7 Common Marketing Mistakes New Entrepreneurs Make

Marketing Lands - Once you’ve got a solid system and a reliable team in place, one of your biggest priorities is going to be marketing your company. You may have a great idea, a great plan, and a dedication to seeing your vision through, but your inexperience as a company leader is inevitably going to lead to some missteps.

Through marketing, you’ll be able to build a reputation for your brand, get more attention for your products and services, and start attracting an initial customer base. Entering the world of entrepreneurship leaves you vulnerable to countless mistakes. But before you can start seeing success in your marketing strategy, there are several critical mistakes you’ll need to avoid:

1. Not Putting a Brand First.


Your brand is your company’s identity, and it has to be your absolute priority. Otherwise, should you start placing ads, writing content, or communicating through social media, your messages will seem disjointed and unrecognizable, even if you’re communicating frequently. Before you promote any messages, written or visual, make sure your brand is developed and in alignment. It’s also a good idea to hire a professional when it comes to branding rather than trying to do it all yourself. You’ll have to identify the key colors, tones, and personality elements that characterize your brand and commit to those elements for a long, long time.

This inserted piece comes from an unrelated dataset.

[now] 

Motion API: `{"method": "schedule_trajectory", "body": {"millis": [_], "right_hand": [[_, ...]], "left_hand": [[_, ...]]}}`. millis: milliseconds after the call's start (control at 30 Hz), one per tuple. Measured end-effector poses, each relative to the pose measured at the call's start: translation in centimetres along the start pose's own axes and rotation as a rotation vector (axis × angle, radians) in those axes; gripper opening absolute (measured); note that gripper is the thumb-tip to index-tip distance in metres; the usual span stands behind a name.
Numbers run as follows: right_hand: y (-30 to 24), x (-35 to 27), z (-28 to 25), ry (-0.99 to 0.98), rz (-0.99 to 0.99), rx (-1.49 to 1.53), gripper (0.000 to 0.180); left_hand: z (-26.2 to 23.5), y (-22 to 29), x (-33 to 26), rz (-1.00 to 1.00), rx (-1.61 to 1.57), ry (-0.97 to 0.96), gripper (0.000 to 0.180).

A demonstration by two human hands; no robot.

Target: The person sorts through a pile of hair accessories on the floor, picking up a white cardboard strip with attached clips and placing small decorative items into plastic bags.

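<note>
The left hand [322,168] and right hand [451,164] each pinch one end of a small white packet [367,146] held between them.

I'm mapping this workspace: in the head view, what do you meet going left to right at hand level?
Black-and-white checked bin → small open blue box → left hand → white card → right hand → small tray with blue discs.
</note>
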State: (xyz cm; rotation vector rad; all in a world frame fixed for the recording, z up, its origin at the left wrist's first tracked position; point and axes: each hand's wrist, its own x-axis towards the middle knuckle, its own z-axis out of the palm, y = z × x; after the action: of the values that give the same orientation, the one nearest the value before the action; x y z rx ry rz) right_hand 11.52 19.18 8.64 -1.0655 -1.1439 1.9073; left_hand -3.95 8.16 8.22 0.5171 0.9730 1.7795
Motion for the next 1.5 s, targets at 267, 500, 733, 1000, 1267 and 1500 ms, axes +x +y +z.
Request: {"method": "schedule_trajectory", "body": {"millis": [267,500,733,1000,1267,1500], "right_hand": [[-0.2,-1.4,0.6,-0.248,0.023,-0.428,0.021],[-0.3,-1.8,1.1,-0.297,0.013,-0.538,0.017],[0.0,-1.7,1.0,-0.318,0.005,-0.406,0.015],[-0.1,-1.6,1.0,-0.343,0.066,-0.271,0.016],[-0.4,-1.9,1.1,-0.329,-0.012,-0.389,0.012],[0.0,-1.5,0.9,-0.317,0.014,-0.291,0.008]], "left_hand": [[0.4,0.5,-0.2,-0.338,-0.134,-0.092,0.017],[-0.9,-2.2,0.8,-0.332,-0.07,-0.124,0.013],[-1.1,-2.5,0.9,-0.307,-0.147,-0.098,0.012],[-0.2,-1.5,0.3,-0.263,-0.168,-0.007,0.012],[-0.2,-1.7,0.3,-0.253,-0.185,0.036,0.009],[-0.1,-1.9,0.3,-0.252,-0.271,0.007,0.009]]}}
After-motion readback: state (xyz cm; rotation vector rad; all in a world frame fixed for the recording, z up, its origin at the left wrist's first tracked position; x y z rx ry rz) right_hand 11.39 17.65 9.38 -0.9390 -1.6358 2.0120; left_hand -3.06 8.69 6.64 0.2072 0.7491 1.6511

2. Failing to Tie Channels Together.

Just because your magazine ad and your PPC landing page exist in separate mediums for separate campaigns doesn’t mean they can’t be related. In fact, your messaging will be amplified if your channels are all tied together and diminished if they remain apart. For example, you can carry a single theme throughout all your individual campaigns, regardless of medium, and anybody who sees multiple iterations will recall the previous iterations. It can help your brand feel more familiar, prompting them to take action, or at least improve your brand recognition in the general public.

3. Having No Data.


As an entrepreneur, you probably like to trust your instincts, and in many cases, your instincts will enable you to make the best decisions. However, starting a marketing campaign based on instinct alone is a recipe for disaster. You need to have some measure of data before you make a single move, and use that data to help point you in the right direction. Market research will help you learn your audience and key demographics, competitive research will help you understand the landscape of the industry, and financial data will help you determine the most cost-effective strategies around. Without any data to ground your decisions, you’ll be flying blind.

4. Relying on Historical or Competitor Data.

On the other extreme, relying too heavily on data can be your undoing. If you’re simply looking at what your competitors have done in the past and following what they’ve done, you’re going to end up regretting it. Your company is unique. Your product and brand are unique. And you’re in a unique moment in time—yesterday’s most effective strategies won’t necessarily be today’s. Do take your historical and competitor data into consideration for your marketing decisions, but don’t make them the sole determining factors. Consider the environmental variables in play, and use critical reasoning.

5. Throttling the Budget.


Startups have notoriously low budgets. If you’re just getting started in the entrepreneurial world, you’ll have to be extra careful how you allocate your budget. Unfortunately in most companies, marketing is considered an unnecessary expense, and is typically one of the first things to go when the budget hits dangerously low levels. However, as a marketer you should be making decisions based on ROI, or the return on your investment. If you spend $1,000 on a marketing campaign and earn $2,000 in profit from new sales, you’ve essentially gained $1,000. When considering your budget, make sure you’re looking at ROI instead of total spend.

6. Neglecting to Track Results.

If you don’t have some means of measuring the results of your campaign, you’ll have no idea whether your efforts were successful or not. No matter what type of medium you’re using or how long you’ve been implementing a campaign, take the time to ensure an effective means of tracking related activity, such as visits, engagements, leads, and eventual sales. In their haste to establish something as soon as possible, many entrepreneurs neglect this step and simply get their ads rolling—don’t let this happen to you.

7. Not Making Changes.

Obtaining the data from your results is really only the first step of the process. The important part is to learn from that data. What factors of your campaign led to your results being higher or lower than you anticipated? How can you modify your campaign to be better in the future? The most successful marketers today are the ones who learn to adapt and change based on their previous efforts. Continue to improve your marketing campaigns for as long as you’re running them.

If you’ve already made one or more of these mistakes as a new entrepreneur, don’t be discouraged. Even the most seasoned marketers out there make mistakes from time to time, and you’re always going to have the opportunity to learn from your mistakes and move forward stronger.

Take this time to critically evaluate your approach to marketing and look for any potential improvements you can make. Getting your business started on the right foot with a strong initial marketing initiative can propel you to a reliable stream of revenue in a matter of weeks.